Job-seekers interviewed for the article reported spending countless hours preparing for and participating in multiple interviews for the same prospective employer. One person stated that he applied to 120 jobs and sat through 30 interviews at 19 companies before landing a position. Another person reported that after her fourth interview at the same company, she was asked to voluntarily create a marketing strategy for the company’s distribution channels, which would have taken upwards of 20 hours, just for a potential job.

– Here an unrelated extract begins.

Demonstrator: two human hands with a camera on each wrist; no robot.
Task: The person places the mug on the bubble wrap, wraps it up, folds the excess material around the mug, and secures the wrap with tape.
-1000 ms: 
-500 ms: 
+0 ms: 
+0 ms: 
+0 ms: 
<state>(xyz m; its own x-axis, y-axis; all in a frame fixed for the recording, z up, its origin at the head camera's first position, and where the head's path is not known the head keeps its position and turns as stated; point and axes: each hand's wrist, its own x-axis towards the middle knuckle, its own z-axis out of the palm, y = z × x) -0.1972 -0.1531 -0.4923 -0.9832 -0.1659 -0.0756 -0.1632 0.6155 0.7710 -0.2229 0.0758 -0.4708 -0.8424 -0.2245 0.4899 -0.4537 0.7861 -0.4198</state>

Multiple employers and recruiters interviewed for the article commented that the interview process has lengthened while companies are hyper focused on hiring for culture, as opposed to just filling an empty seat. The idea is that if the right person is hired for the role, turnover is reduced. In addition, companies are reconsidering signing bonuses and other upfront benefits in this highly competitive with collar market.

Hiring for culture is paramount. Businesses are successful when there’s trust, teamwork and alignment. Before advertising for an open position, the hiring team should evaluate the job duties, discuss expectations for each interview, and try to interview as many qualified candidates around the same time frame. Companies owe it to themselves and candidates to be transparent about their hiring process, explain the time frame and reason(s) behind any delays, and inform the candidate when they intend to make a decision. Everyone deserves to be treated with respect and professionalism, whether or not they are ultimately selected for the role.